→ **REQUIREMENT**
Both the line below containing "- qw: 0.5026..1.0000" and the line containing "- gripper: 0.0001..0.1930", along with every line between them, should be repeated exactly; no other line belongs in the answer.

→ **GIVEN INFORMATION**
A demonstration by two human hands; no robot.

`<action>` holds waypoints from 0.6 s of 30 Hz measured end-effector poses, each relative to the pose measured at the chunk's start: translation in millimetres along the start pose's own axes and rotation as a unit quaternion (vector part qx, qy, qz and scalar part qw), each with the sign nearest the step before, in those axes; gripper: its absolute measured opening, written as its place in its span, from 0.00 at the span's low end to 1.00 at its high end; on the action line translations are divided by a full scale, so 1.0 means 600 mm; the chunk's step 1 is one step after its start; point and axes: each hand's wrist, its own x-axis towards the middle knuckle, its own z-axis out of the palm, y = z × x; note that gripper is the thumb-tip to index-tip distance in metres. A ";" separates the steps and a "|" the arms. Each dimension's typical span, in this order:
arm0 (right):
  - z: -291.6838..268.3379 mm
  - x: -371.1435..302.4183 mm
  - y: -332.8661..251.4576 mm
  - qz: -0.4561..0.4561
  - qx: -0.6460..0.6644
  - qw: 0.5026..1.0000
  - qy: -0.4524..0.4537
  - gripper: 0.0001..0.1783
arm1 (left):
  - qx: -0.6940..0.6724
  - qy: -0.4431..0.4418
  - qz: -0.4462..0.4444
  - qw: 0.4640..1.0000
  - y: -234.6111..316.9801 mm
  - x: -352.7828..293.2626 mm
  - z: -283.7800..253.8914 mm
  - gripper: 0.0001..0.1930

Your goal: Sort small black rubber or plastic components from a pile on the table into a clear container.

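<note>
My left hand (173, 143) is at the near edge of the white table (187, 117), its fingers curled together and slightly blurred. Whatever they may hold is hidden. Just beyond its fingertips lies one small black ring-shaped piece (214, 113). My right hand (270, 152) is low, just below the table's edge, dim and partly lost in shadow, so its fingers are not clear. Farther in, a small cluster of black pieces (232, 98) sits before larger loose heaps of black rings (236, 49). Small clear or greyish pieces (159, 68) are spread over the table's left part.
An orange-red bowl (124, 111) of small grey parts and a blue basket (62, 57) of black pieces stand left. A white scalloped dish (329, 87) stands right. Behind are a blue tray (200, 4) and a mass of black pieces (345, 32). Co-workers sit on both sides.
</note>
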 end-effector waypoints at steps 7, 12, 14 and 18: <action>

→ **WRITTEN RESPONSE**
  - qw: 0.5026..1.0000
  - qy: -0.4524..0.4537
  - gripper: 0.0001..0.1783
arm1 (left):
  - qx: -0.6940..0.6724
  - qy: -0.4431..0.4418
  - qz: -0.4462..0.4444
  - qw: 0.4640..1.0000
  - y: -234.6111..316.9801 mm
  - x: -352.7828..293.2626 mm
  - z: -283.7800..253.8914 mm
  - gripper: 0.0001..0.1930

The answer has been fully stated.